It is important to determine whether intermolecular TDC interactions between 13C-carbonyls contribute either to the isotopic-shifted peak at ∼1620–1621 cm−1 in the SDS FPG5-A15 spectrum (Fig. 3C; Moore and Krimm 1976a,b; Krimm and Bandekar 1986) or to the corresponding isotope-shifted peaks in the HFIP and POPG FPG5-A15 spectra (Gordon et al. 2002). Following earlier protocols (Halverson et al. 1991; Ashburn et al. 1992), control experiments were performed by diluting 13C-labeled FPG5-A15 with unlabeled FP (i.e., 1 part 13C-peptide and 1 part native 12C-peptide) in the HFIP solvent. The FTIR spectrum of the “isotopically diluted” peptide mixture in the HFIP solvent (Fig. S-2A) indicates a reduced 13C-signal at ∼1621 cm−1, but no frequency shift, as would be expected if intermolecular TDC interactions were diminished (Halverson et al. 1991; Ashburn et al. 1992). Also, it should be noted that the mixed experimental FTIR spectrum (solid line in Fig. S-2A) agrees well with a predicted FTIR spectrum (dashed line in Fig.
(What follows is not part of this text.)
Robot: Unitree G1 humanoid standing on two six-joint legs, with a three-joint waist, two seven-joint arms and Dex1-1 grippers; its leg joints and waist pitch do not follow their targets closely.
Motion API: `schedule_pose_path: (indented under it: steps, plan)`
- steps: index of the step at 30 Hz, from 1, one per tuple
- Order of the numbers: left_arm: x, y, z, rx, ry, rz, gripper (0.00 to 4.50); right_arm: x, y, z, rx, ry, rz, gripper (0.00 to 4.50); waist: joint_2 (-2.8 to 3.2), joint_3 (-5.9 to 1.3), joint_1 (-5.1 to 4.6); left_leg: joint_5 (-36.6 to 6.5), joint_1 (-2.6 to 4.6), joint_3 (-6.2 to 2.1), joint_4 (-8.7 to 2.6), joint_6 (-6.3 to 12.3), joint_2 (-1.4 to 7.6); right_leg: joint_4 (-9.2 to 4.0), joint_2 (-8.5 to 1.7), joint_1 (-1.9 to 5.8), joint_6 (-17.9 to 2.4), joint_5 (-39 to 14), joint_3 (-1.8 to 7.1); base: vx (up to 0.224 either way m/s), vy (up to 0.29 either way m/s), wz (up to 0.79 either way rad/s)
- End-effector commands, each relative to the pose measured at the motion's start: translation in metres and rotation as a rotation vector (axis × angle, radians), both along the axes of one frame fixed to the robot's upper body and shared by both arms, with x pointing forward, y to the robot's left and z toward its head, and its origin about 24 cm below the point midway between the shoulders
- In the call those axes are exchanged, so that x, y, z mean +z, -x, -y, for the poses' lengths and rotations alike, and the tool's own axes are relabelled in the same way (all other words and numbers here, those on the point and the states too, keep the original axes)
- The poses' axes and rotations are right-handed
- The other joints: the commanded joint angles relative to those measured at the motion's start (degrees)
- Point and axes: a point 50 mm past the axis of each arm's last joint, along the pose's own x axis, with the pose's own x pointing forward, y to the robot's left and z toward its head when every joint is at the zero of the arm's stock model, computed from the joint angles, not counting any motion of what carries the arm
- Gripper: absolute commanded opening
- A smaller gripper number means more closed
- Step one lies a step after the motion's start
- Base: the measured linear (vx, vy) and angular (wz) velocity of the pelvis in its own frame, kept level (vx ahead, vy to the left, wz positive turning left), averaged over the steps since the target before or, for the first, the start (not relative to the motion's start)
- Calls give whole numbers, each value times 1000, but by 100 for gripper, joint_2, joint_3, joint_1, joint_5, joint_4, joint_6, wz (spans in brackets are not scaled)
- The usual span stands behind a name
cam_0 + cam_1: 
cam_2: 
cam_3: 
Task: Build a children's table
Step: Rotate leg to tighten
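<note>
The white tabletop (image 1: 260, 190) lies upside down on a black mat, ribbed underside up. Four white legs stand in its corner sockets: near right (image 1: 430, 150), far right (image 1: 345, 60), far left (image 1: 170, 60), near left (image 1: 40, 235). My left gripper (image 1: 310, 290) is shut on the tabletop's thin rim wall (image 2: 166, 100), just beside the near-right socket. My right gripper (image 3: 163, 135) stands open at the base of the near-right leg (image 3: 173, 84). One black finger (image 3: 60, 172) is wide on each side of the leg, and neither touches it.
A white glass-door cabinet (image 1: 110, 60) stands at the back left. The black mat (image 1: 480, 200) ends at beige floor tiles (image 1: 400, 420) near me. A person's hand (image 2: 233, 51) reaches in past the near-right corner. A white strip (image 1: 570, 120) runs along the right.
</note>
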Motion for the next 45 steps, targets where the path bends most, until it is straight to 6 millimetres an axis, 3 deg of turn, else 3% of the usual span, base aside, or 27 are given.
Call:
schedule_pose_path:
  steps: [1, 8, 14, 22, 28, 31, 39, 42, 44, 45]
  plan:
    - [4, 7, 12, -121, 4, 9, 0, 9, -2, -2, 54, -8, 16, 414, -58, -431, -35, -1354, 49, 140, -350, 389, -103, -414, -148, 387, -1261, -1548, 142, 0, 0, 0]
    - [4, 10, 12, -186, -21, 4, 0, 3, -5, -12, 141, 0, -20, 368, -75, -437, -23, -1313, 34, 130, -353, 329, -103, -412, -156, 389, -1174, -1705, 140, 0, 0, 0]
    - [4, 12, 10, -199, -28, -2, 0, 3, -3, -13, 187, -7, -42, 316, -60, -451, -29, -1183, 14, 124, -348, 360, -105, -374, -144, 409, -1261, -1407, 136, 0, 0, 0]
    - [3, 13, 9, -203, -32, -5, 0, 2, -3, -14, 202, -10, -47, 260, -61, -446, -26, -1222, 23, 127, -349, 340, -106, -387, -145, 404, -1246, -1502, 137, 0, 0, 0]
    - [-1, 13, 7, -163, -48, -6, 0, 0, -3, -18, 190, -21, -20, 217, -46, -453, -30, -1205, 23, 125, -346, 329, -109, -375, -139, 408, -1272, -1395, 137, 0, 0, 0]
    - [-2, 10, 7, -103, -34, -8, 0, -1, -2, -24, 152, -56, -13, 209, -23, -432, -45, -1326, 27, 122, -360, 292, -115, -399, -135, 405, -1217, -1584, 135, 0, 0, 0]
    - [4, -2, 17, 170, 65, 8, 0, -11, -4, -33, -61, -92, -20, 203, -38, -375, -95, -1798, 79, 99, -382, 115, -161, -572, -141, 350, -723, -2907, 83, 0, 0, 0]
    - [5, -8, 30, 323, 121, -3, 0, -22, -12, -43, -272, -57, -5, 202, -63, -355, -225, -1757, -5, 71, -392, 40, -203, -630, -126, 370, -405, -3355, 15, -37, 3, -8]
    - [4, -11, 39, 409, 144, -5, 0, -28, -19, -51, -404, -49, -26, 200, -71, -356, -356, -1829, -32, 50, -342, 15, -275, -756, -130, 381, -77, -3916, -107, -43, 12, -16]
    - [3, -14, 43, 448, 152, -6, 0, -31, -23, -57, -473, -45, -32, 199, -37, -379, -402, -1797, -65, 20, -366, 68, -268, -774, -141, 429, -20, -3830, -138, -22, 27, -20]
S-2A), obtained by simply averaging the FTIR spectrum of native FP in HFIP with that of the 13C-labeled FPG5-A15 peptide in HFIP. Thus, these FTIR results for FPG5-A15 in HFIP are consistent with an isotopic-shifted peak at ∼1620 cm−1 (Gordon et al. 2002) representing a localized amide I absorption due to α-helix (residues Gly-5 to Ala-15), with no contributions from intermolecular TDC interactions (Fig. 4). Given the close resemblances between the 13C-FTIR spectra for FPG5-A15 in the SDS (Fig. 3C), HFIP and POPG (Gordon et al. 2002) environments, comparable α-helical domains (residues Gly-5 to Ala-15) probably also occur for FP in SDS micelles, HFIP (Fig. 4) and POPG liposomes (Gordon et al. 2002).
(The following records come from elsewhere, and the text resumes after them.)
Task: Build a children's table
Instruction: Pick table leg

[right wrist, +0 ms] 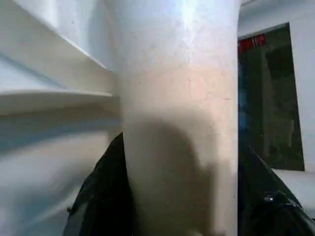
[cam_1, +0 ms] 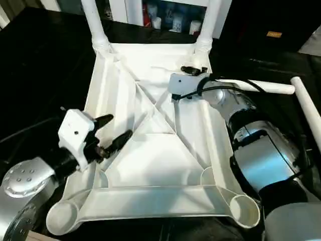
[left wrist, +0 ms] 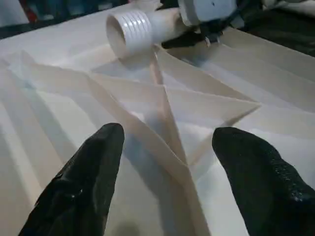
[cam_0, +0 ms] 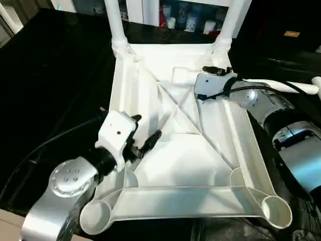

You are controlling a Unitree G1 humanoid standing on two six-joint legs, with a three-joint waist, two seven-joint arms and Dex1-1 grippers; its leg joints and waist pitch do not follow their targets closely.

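No legible text or labels anywhere.

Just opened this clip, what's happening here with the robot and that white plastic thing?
The robot is assembling a children's table. The table top lies upside down on the black work table, ribs facing up. Two legs already stand in the far corner sockets; the two near sockets are empty. The right gripper has its fingers around a third leg lying across the ribs, with another leg loose off to the right. The left gripper hovers open over the underside, holding nothing.
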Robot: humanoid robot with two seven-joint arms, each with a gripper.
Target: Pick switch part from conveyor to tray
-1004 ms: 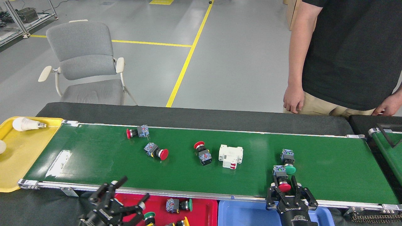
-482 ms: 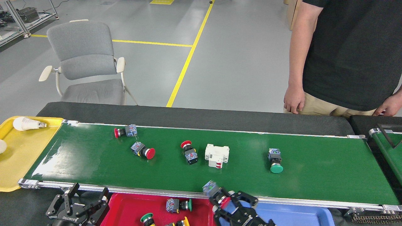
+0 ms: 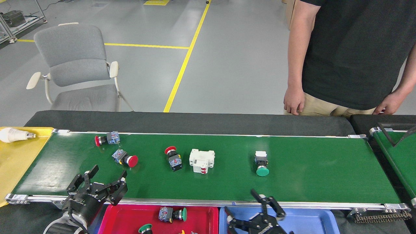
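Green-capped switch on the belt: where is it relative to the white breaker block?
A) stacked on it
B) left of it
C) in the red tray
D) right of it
D: the green-capped switch lies on the belt to the right of the white breaker block, with bare green belt between them.

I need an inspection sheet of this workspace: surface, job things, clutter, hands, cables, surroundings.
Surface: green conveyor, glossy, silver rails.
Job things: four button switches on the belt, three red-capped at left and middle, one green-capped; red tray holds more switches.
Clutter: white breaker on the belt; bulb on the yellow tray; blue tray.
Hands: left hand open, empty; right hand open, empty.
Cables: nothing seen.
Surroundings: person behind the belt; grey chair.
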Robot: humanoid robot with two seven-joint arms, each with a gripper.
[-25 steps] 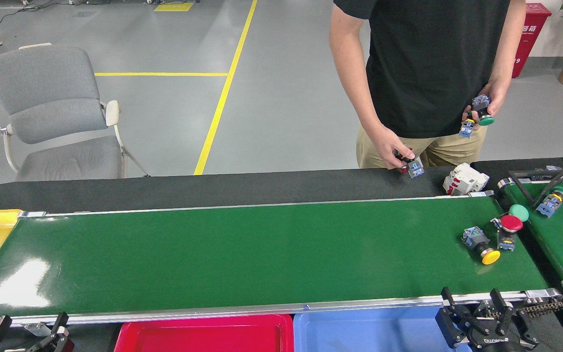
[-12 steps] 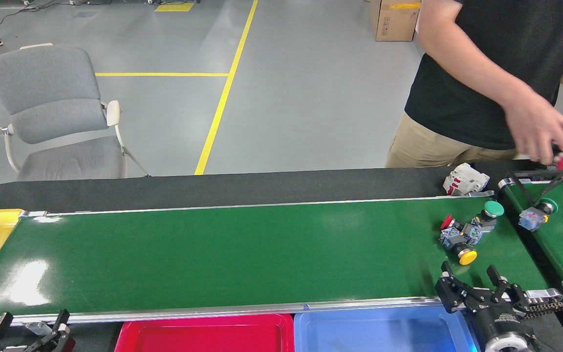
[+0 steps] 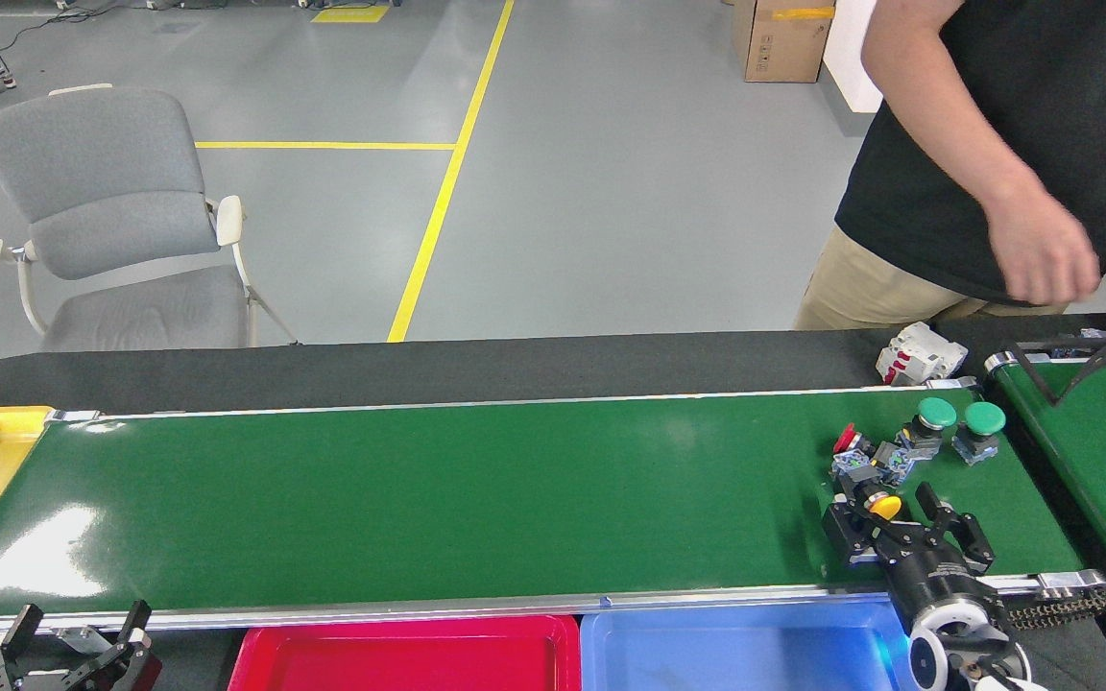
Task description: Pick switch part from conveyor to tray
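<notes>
— Where's the right arm standing?
— It comes up from the bottom right corner, over the blue tray (image 3: 735, 653) and across the near rail, so the right gripper (image 3: 884, 504) hangs above the conveyor (image 3: 438, 499). Its black fingers (image 3: 927, 499) are spread wide, pointing away from the robot.

— And the switch part?
— The yellow-capped switch part (image 3: 884, 506) lies on the belt right between those open fingers; I can't tell whether they touch it. Just beyond the gripper a red-capped switch (image 3: 849, 441) and some grey-blue bodies sit bunched together, and further beyond, to its right, are two green-capped switches (image 3: 937, 415) side by side.

— The other arm?
— The left gripper (image 3: 73, 638) sits low at the bottom left corner, well apart from the right one, below the near rail. Its fingers stand apart, nothing between them. The red tray (image 3: 399, 657) is to its right, touching the blue one.

— Who's that behind the belt?
— A person in a black shirt, across the belt from the right gripper, with a hand (image 3: 1038, 254) hanging loosely curled, a bit blurred. A white breaker (image 3: 918, 353) lies on the black strip below that hand.
</notes>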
The conformational fine structure within the central core of FP in the SDS micelles was further investigated using fusion peptides labeled with 13C-carbonyls at Gly-5 and Ala-6 (FPG5/A6), Leu-7, Leu-9, and Leu-12 (FPL7/L9/L12), and Gly-13, Ala-14, Ala-15, and Gly-16 (FPG13-G16; Figs. 1,5,S-1). The new peaks at 1619 and 1617 cm-1 for the FPG5/A6 and FPL7/L9/L12 spectra (Fig. 5, D and E), respectively, confirm that Gly-5, Ala-6, Leu-7, Leu-9, and Leu-12 assume α-helical conformations (Fig. 4). On the other hand, the FPG13-G16 spectrum for peptide in SDS micelles (Fig. 5F), as well as the corresponding difference FPG13-G16 spectrum (Fig. S-1D), show a new positive band centered at 1608 cm−1 and extending to ∼1590 cm−1, indicating that Gly-13, Ala-14, Ala-15, and Gly-16 adopt a random conformation with minor β-sheet contributions (Fig. 4). In summary, these findings suggest that this GAAG sequence represents the C-terminal cap of the α-helix, with the α-helical region spanning Gly-5 to Gly-16 for FP in SDS micelles. Interestingly, the spectra of FPG5/A6, FPL7/L9/L12, FPG5-A15, and FPG13-G16 in either HFIP solvent (Fig. 4) or POPG liposomes (Gordon et al. 2002) indicate that FP similarly assumes an α-helix between Gly-5 to Gly-16, with the only difference being that the carbonyl groups of Gly-13 to Gly-16 adopt a β-turn for FP in HFIP (Fig. 4) and POPG liposomes (Gordon et al. 2002). Accordingly, these 13C-FTIR results confirm that SDS micelles provide an environment for the FP core (i.e., Gly-5 to Gly-16), which accurately mimics that afforded by membrane lipid bilayers.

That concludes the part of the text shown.